▶ _WHAT THE EXERCISE ASKS_
Within the data that follows, set down exactly the lines from the one containing "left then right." through the one containing "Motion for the", both ends included.

▶ _SUPPLIED RECORDS_
++++++++

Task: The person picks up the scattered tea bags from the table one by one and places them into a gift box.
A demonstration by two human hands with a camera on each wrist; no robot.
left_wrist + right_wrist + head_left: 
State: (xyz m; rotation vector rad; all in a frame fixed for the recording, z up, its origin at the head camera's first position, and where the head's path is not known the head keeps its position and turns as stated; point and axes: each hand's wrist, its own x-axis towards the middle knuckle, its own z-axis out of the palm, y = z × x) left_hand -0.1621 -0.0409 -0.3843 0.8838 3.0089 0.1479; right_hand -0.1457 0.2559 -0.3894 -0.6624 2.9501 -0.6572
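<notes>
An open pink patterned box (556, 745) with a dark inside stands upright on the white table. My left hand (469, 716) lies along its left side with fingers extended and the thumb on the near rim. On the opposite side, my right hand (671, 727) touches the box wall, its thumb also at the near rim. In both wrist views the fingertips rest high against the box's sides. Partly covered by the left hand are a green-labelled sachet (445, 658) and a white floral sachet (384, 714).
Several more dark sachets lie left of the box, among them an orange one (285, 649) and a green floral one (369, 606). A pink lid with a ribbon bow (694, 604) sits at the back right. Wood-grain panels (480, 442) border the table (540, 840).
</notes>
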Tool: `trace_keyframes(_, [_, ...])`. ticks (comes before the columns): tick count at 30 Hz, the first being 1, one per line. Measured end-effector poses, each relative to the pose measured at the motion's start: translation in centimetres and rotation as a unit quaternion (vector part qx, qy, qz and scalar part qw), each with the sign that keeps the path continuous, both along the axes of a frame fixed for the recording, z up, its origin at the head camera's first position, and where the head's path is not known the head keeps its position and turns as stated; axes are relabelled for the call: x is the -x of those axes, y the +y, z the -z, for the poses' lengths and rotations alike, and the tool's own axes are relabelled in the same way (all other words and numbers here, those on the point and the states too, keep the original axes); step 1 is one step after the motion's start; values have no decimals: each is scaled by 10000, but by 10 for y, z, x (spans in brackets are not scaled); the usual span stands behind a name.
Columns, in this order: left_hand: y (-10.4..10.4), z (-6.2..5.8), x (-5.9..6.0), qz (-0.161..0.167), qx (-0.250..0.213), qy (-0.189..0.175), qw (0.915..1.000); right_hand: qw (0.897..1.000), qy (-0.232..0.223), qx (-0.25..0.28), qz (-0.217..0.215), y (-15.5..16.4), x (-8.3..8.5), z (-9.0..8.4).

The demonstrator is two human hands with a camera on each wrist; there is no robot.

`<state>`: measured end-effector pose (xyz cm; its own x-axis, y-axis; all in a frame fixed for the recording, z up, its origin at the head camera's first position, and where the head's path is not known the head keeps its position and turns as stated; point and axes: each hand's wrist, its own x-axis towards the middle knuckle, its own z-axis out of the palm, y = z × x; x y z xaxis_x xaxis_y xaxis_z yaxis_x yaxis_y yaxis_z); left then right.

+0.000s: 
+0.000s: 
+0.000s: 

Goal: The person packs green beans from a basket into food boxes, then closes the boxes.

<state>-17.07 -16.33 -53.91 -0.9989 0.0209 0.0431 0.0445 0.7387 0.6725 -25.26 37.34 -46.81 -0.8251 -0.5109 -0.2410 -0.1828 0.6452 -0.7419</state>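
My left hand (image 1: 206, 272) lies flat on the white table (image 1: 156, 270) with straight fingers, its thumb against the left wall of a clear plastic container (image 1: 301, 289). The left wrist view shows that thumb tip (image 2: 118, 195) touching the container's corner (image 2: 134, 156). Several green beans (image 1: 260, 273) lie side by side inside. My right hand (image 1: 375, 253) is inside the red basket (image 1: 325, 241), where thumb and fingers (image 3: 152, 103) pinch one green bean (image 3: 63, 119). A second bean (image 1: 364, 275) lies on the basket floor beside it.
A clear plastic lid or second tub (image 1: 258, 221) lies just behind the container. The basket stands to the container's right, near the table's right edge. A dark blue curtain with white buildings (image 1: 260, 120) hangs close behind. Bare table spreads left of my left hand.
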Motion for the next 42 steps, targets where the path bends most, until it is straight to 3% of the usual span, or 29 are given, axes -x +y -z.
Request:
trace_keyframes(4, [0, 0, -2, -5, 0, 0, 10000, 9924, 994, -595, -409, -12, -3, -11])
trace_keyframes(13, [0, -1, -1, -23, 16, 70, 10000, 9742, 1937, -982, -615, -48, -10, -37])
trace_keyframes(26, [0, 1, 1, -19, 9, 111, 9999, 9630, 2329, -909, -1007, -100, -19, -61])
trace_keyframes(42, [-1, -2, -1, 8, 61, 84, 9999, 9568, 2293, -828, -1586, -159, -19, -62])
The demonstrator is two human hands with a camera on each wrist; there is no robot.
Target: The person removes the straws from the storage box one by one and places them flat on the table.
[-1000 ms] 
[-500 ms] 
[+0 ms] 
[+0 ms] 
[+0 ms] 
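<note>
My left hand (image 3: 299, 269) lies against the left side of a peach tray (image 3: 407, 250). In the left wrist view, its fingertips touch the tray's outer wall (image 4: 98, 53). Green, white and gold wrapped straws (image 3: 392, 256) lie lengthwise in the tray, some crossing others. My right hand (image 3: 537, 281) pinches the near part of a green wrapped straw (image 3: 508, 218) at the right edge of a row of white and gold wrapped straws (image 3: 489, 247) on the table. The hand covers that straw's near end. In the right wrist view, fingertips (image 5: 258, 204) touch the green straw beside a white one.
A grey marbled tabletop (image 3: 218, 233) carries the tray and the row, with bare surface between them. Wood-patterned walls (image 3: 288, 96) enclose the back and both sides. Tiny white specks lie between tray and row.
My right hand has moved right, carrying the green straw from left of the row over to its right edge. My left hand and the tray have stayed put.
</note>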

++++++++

▶ _WRITTEN RESPONSE_
`<state>`: measured end-effector pose (xyz cm; its own x-axis, y-axis; all in a frame fixed for the recording, z up, its origin at the head camera's first position, and where the head's path is not known the head keeps its position and turns as stated; point and axes: each hand's wrist, its own x-axis towards the middle knuckle, its own z-axis out of the palm, y = z × x; x y z xaxis_x xaxis_y xaxis_z yaxis_x yaxis_y yaxis_z); left then right.

+0.000s: 
+0.000s: 
+0.000s: 

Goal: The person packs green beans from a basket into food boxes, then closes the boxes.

<state>-17.07 -16.33 -53.91 -0.9989 0.0209 0.0431 0.0445 0.7387 0.6725 -25.26 37.34 -46.81 -0.8251 -0.5109 -0.2410 -0.1828 0.6452 -0.7419</state>
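My left hand (image 1: 206, 272) lies flat on the white table (image 1: 156, 270) with straight fingers, its thumb against the left wall of a clear plastic container (image 1: 301, 289). The left wrist view shows that thumb tip (image 2: 118, 195) touching the container's corner (image 2: 134, 156). Several green beans (image 1: 260, 273) lie side by side inside. My right hand (image 1: 375, 253) is inside the red basket (image 1: 325, 241), where thumb and fingers (image 3: 152, 103) pinch one green bean (image 3: 63, 119). A second bean (image 1: 364, 275) lies on the basket floor beside it.
A clear plastic lid or second tub (image 1: 258, 221) lies just behind the container. The basket stands to the container's right, near the table's right edge. A dark blue curtain with white buildings (image 1: 260, 120) hangs close behind. Bare table spreads left of my left hand.
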Motion for the next 42 steps, targets where the path bends most, until it is straight to 3% of the usual span, or 29 are given, axes -x +y -z.

There is nothing further to add to the answer.